PART 25

2.9K 81 6
                                    

devamını kısa sürede istiyorsanız yorum bekliyorum arkadaşlar.....iyi okumalar 

---------------------------------

Bir ay sonra

"Doğru kareyi bu şekilde alamazsın. Biraz daha eğil, yerle gökyüzü orantısı elli elli olsun. Şimdi, objektifteki görüntüden memnunsan çek."

Scarlet fotoğrafı çekip, elindeki fotoğraf makinesini aşağı indirmeden doğruldu ve hemen sağındaki Jazz'a döndü. Ekranı görebilmesi için uzattı.

"Bak... Nasıl sence."

Jazz boynunu hafifçe uzatıp ekrandaki resmi inceledi.

"Güzel... ama ne eksik?"

Scarlet resme tekrar baktı. "Hayat... yani, biraz hareket... değil mi?"

Jazz bu defa aynı manzaraya kendi objektifini doğrulttu.

"Evet. Şimdi oraya tekrar bak."

Scarlet ile Jazz buldukları küçük bir göl kenarında doğa fotoğrafları çekiyorlardı. Her yer kar olmasına rağmen bulutlar arasından süzülmeye çalışan birkaç güneş ışını etraftaki kar tanelerinin pırlanta gibi parlamasını sağlıyordu.

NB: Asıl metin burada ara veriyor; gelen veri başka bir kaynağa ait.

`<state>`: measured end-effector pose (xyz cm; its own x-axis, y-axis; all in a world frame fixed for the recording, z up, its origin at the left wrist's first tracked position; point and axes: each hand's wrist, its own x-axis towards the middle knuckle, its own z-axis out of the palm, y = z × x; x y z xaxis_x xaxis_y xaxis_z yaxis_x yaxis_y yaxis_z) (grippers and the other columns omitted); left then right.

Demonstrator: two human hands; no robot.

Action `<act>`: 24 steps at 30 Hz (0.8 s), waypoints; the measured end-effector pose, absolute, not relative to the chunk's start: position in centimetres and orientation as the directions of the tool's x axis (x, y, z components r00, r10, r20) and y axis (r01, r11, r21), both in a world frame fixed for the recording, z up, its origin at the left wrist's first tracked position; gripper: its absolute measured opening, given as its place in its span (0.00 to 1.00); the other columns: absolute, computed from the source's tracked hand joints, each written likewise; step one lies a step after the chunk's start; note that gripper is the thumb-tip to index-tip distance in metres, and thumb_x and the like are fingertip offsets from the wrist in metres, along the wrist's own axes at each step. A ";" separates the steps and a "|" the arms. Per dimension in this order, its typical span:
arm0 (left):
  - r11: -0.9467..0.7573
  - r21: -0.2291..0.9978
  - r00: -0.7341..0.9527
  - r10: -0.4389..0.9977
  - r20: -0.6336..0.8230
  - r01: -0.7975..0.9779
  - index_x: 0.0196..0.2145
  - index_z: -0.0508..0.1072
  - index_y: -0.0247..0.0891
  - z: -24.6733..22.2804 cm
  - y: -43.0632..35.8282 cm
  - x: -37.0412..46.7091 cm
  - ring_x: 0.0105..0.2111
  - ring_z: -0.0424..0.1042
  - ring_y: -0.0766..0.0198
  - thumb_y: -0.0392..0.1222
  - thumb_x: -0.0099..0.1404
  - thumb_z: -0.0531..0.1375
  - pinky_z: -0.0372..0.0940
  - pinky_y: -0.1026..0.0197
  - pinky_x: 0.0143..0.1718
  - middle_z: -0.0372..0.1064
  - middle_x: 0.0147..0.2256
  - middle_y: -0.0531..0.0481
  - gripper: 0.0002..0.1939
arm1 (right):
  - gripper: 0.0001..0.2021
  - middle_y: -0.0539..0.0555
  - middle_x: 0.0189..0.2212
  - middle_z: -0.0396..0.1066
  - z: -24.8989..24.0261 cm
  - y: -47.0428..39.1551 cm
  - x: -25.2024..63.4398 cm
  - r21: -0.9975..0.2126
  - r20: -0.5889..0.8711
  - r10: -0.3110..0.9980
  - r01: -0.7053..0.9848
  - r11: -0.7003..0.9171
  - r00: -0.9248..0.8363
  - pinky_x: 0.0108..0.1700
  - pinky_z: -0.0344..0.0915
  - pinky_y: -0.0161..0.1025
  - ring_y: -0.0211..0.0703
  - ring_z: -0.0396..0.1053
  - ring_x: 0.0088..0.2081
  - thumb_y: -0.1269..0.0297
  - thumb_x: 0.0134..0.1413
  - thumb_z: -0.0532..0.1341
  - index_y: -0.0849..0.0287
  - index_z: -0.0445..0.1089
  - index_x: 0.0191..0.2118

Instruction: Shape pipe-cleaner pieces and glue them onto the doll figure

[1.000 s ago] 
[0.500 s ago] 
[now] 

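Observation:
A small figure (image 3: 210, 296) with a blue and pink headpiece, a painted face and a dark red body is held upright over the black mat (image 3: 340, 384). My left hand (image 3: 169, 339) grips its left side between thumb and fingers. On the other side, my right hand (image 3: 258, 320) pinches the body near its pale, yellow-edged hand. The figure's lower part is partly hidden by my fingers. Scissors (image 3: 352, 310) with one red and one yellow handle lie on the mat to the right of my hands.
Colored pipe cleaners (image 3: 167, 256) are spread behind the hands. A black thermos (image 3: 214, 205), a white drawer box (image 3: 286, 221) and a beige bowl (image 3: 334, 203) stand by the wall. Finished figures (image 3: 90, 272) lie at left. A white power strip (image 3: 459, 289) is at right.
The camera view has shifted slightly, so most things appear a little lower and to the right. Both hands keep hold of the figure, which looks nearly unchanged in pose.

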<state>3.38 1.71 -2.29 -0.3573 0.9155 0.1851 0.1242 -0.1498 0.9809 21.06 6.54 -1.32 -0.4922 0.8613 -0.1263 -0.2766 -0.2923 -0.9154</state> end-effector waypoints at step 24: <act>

Gölün karşı tarafında yoğunlaşan kırmızı ve siyah renkteki kuru ağaçlar arada bir dallarına konan kuşlara ev sahipliği yapıyorlardı. Burası küçük bir milli parktı ve sabahın 10unda onlardan ve köpeklerini gezdirmeye çalışan çevre sakinlerinden başka kimse yoktu ortalarda.

Geçen bir ay boyunca Scarlet Jazz ile samimi bir arkadaşlık kurmuştu. Chris ya da Klaus'la olduğu gibi eğlenceli bir arkadaşlık. Ama son zamanlarda hislerinin arkadaşlıktan farklı bir boyuta kaydığını hissediyordu. Belki sebebi ilk defa birinden çiçek almasıydı. İlk defa arkadaşça da olsa bir erkekle yemeğe çıkmıştı ve hiç sıkılmamıştı. Jazz onu önemsiyordu ya da öyle hissettiriyordu. Bu, yorgun geçen sergi programlarının çıkışında kendini göstermesinden, geç saatlerde evine bırakmasından, sabahları çöreklerle galerinin kapısında onu beklemesinden anlaşılıyordu. Scarlet ilk defa kendisine gösterilen bu özel ilgiden memnundu ve evet bundan fazlası ile hoşlanıyordu. Baden'a duyduğu sevgiden çok farklıydı bu. Bu onu üzmüyordu, imkansız boş hayallere sürüklemiyordu, basitti.

Gerçek olamayacak kadar basit. Scarlet Jazz'ın fotoğraf çekmesini izlerken arada bir düştüğü o derin şüpheye düştü. Pembe, tüylü çerçevelerle süslenmiş bir hayatı yoktu. En normal şeyler onun için en zor sahip olunacaklardı. Şimdi onca şeyden sonra böyle basit birşeye sahip olabilir miydi? Şansı var mıydı, ya da hakkı?

Jazz kamerayı ona uzatıp gülümsediğinde düşüncelerinden sıyrılıp ekrana baktı.

"Evet, aynı kare ama seninki sanki bir hikaye anlatıyor...Nasıl yapıyorsun bunu?" aciz bakışlarla Jazz'a baktı. Siyah saçları kahverengi beresinin önünden ve ensesinden çıkmıştı. Gri gözleri ise sanki arkasındaki karın grimsi beyazlığı ile daha fazla ortaya çıkıyordu. Üzerindeki kahverengi montu, salaş kaşkolu ile hayatla uyum içinde huzurlu bir görüntü sergiliyordu.

Jazz kamerasını boynundaki askısında bırakıp tek kolu ile Scarlet'e sarıldı.

"Zamanla sen de öğreneceksin. Bu daha ikinci ders."

Scarlet başını hafifçe eğdi.Keşke bu ders ile öğrenebilecek birşey olsaydı.

"Sence ben çok mu ruhsuzum Jazz. Yani sanatı seviyorum ve ben de birşeyler yapmak istiyorum ama ..."

Jazz sözlerini tamamlamadan araya girdi.

"Ama daha yolun başındasın. Hiçbir heykeltraş ilk eserinde en iyisini yapmadı Scarlet. Sanat kabiliyet ister, evet ama kabiliyet elmas gibidir. Kabiliyetim var yaptım diye birşey yok. O taşı delip onu çıkarman gerekir."